◆ Your instructions
Write out the data in full, exactly as shown.

━━━ Input ━━━

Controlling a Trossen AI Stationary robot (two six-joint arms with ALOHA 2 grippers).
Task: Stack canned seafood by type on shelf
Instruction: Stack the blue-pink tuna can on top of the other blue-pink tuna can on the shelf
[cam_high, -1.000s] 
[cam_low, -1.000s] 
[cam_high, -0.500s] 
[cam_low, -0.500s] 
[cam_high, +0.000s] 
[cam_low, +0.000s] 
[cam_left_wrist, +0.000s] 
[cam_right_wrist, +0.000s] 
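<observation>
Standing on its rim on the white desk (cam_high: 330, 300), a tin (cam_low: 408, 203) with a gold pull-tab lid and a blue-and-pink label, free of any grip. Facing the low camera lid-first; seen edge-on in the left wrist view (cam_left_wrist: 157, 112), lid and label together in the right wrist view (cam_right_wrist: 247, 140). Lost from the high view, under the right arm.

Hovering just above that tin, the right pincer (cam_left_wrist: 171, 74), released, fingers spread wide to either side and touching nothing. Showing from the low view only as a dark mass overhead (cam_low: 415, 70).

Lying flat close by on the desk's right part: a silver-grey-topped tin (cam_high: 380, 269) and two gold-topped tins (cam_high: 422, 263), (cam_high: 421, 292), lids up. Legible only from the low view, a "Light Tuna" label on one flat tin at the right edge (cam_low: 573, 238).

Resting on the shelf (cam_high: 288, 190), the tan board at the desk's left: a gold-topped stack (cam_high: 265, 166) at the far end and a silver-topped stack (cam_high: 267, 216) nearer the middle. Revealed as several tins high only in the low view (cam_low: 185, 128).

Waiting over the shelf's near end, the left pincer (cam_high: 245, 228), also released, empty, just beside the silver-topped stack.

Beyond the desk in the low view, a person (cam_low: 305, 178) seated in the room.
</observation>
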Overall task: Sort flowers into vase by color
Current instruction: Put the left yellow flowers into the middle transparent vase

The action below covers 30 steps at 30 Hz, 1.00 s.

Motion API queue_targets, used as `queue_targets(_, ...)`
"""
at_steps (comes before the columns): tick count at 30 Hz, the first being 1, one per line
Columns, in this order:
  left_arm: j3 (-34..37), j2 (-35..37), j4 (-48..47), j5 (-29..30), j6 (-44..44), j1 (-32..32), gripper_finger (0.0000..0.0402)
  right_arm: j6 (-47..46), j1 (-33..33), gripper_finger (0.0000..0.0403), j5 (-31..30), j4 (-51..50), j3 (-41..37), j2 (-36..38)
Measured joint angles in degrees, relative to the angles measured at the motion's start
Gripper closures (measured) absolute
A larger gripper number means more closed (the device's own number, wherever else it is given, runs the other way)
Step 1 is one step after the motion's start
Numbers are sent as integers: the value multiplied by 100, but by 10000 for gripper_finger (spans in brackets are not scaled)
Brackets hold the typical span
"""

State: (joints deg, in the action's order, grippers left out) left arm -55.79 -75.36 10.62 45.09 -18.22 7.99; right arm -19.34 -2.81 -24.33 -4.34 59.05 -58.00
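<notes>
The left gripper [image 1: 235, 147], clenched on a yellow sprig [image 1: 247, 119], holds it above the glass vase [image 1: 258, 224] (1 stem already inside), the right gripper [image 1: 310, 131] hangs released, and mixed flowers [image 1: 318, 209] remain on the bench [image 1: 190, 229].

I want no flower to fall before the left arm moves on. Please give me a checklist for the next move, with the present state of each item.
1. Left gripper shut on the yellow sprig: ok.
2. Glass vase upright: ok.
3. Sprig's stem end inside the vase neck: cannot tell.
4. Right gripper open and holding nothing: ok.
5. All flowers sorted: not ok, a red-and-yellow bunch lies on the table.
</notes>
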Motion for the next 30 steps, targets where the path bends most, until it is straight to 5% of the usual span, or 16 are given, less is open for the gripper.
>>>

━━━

◆ Result of this exercise
Controlling a Trossen AI Stationary robot (two six-joint arms with ALOHA 2 grippers).
Task: Stack canned seafood by type on shelf
Instruction: Stack the blue-pink tuna can on top of the other blue-pink tuna can on the shelf
[cam_high, -1.000s] 
[cam_low, -1.000s] 
[cam_high, -0.500s] 
[cam_low, -0.500s] 
[cam_high, +0.000s] 
[cam_low, +0.000s] 
[cam_left_wrist, +0.000s] 
[cam_right_wrist, +0.000s] 
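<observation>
Standing on its rim on the white desk (cam_high: 330, 300), a tin (cam_low: 408, 203) with a gold pull-tab lid and a blue-and-pink label, free of any grip. Facing the low camera lid-first; seen edge-on in the left wrist view (cam_left_wrist: 157, 112), lid and label together in the right wrist view (cam_right_wrist: 247, 140). Lost from the high view, under the right arm.

Hovering just above that tin, the right pincer (cam_left_wrist: 171, 74), released, fingers spread wide to either side and touching nothing. Showing from the low view only as a dark mass overhead (cam_low: 415, 70).

Lying flat close by on the desk's right part: a silver-grey-topped tin (cam_high: 380, 269) and two gold-topped tins (cam_high: 422, 263), (cam_high: 421, 292), lids up. Legible only from the low view, a "Light Tuna" label on one flat tin at the right edge (cam_low: 573, 238).

Resting on the shelf (cam_high: 288, 190), the tan board at the desk's left: a gold-topped stack (cam_high: 265, 166) at the far end and a silver-topped stack (cam_high: 267, 216) nearer the middle. Revealed as several tins high only in the low view (cam_low: 185, 128).

Waiting over the shelf's near end, the left pincer (cam_high: 245, 228), also released, empty, just beside the silver-topped stack.

Beyond the desk in the low view, a person (cam_low: 305, 178) seated in the room.
</observation>
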Overall task: Sort flowers into vase by color
Current instruction: Put the left yellow flowers into the middle transparent vase

The action below covers 30 steps at 30 Hz, 1.00 s.

Motion API queue_targets, used as `queue_targets(_, ...)`
"""
at_steps (comes before the columns): tick count at 30 Hz, the first being 1, one per line
Columns, in this order:
  left_arm: j3 (-34..37), j2 (-35..37), j4 (-48..47), j5 (-29..30), j6 (-44..44), j1 (-32..32), gripper_finger (0.0000..0.0402)
  right_arm: j6 (-47..46), j1 (-33..33), gripper_finger (0.0000..0.0403), j5 (-31..30), j4 (-51..50), j3 (-41..37), j2 (-36..38)
Measured joint angles in degrees, relative to the angles measured at the motion's start
Gripper closures (measured) absolute
A larger gripper number means more closed (the device's own number, wherever else it is given, runs the other way)
Step 1 is one step after the motion's start
Numbers are sent as integers: the value multiplied by 100, but by 10000 for gripper_finger (spans in brackets are not scaled)
Brackets hold the typical span
"""

State: (joints deg, in the action's order, grippers left out) left arm -55.79 -75.36 10.62 45.09 -18.22 7.99; right arm -19.34 -2.81 -24.33 -4.34 59.05 -58.00
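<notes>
The left gripper [image 1: 235, 147], clenched on a yellow sprig [image 1: 247, 119], holds it above the glass vase [image 1: 258, 224] (1 stem already inside), the right gripper [image 1: 310, 131] hangs released, and mixed flowers [image 1: 318, 209] remain on the bench [image 1: 190, 229].

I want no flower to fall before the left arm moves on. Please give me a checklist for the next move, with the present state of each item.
1. Left gripper shut on the yellow sprig: ok.
2. Glass vase upright: ok.
3. Sprig's stem end inside the vase neck: cannot tell.
4. Right gripper open and holding nothing: ok.
5. All flowers sorted: not ok, a red-and-yellow bunch lies on the table.
</notes>
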Motion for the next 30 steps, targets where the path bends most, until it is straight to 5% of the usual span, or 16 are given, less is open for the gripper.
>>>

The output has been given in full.